While cooperation among small opposition parties of different political stripes is positive news, it may also be deceiving. Even if tens of thousands march in Budapest on August 20th, the fractured Hungarian left is further than ever from being prepared to jointly fight elections in April 2018, with Socialist leader László Botka even trading public insults with fellow Socialist politician Zsolt Molnár. Mr. Botka labelled Mr. Molnár a "traitor" and suggested that the MSZP MP was an "agent" of Fidesz. Mr. Molnár retorted that Mr. Botka's accusation could lead to a civil war within the Hungarian Socialist Party and he added that this type of accusation was reminiscent of the pre-1989 one party state.
While MSZP, still the largest party on the left, has decided to tear itself to shreds in public, right before national elections, former Prime Minister Ferenc Gyurcsány of the Democratic Coalition could not simply sit out the Socialist internecine warfare, especially after Mr. Botka also suggested that the smaller opposition parties were populated by incompetent politicians. Whilst Mr. Gyurcsány called for immediate unity among all left-centre opposition parties, he also published a photograph showing Mr. Botka, as mayor of Szeged, welcoming Prime Minister Viktor Orbán to his city. The implication was obvious: who is Mr. Botka to call anyone a traitor?

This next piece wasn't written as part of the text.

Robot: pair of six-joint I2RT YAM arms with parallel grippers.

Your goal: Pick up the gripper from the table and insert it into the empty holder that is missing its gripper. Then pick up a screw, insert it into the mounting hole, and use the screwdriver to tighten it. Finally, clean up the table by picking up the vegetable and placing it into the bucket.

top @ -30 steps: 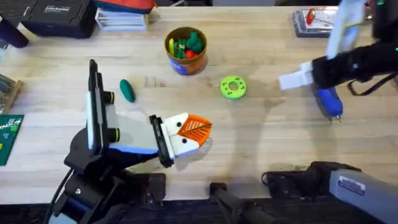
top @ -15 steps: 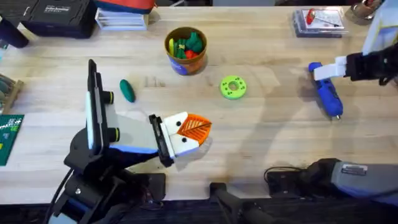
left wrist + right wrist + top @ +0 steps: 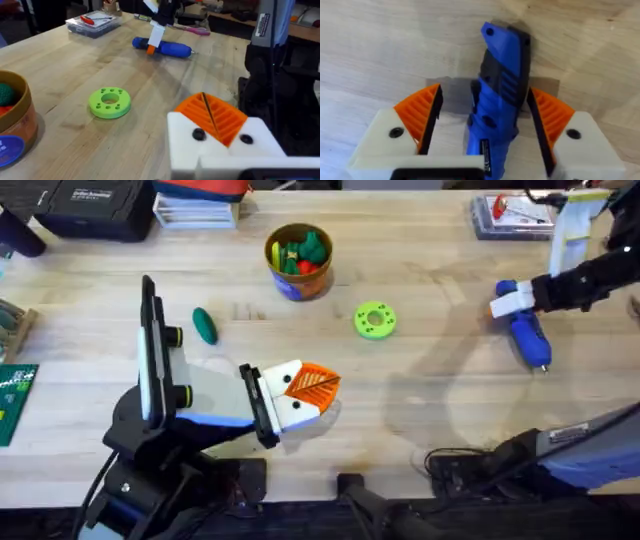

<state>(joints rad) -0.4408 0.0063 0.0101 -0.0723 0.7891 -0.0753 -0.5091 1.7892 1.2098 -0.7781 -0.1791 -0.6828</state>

The most recent Tárki poll, taken before the politicians of the left decided to really go after each other's throats in public, suggest that Fidesz is almost certain to win a two-thirds parliamentary majority in April 2018.
Fidesz-KDNP increased their support in the entire population by two percent to 35 percent, and by four percent to 55 percent among those with a party preference.
The radical-right Jobbik, portraying itself as Fidesz's only true challenger in next spring's general election, stagnated in the last quarter despite party president Gábor Vona's effort to moderate the party's image. Jobbik still stands at 11 percent among the entire population, and 17 percent among those with a party preference.
The Socialist Party (MSZP) fell back by three percent and now stands at seven percent support in the entire population. The former governing party lost four percent of voters with a party preference in the same period and now stands at 11 percent.
Both center-left Democratic Coalition (DK) and green party Politics Can Be Different (LMP) shrank by several points among both the general population and those with a party preference, while social-liberal Együtt (Together) stagnated at one percent both among all voters and those with a party preference. Dialogue for Hungary (PM) still does not reach one percent among all voters, but has one percent among those with a party preference.
The newcomer Momentum Movement (MoMo) managed to increase its support by one percent both among all voters and those with a party preference and now stands at two and three percent respectively.
Undecided voters are still the largest group among voters with 36 percent.
The poll was conducted between July 14 and 23 on a 1017-person random national sample that represents the adult population of Hungary.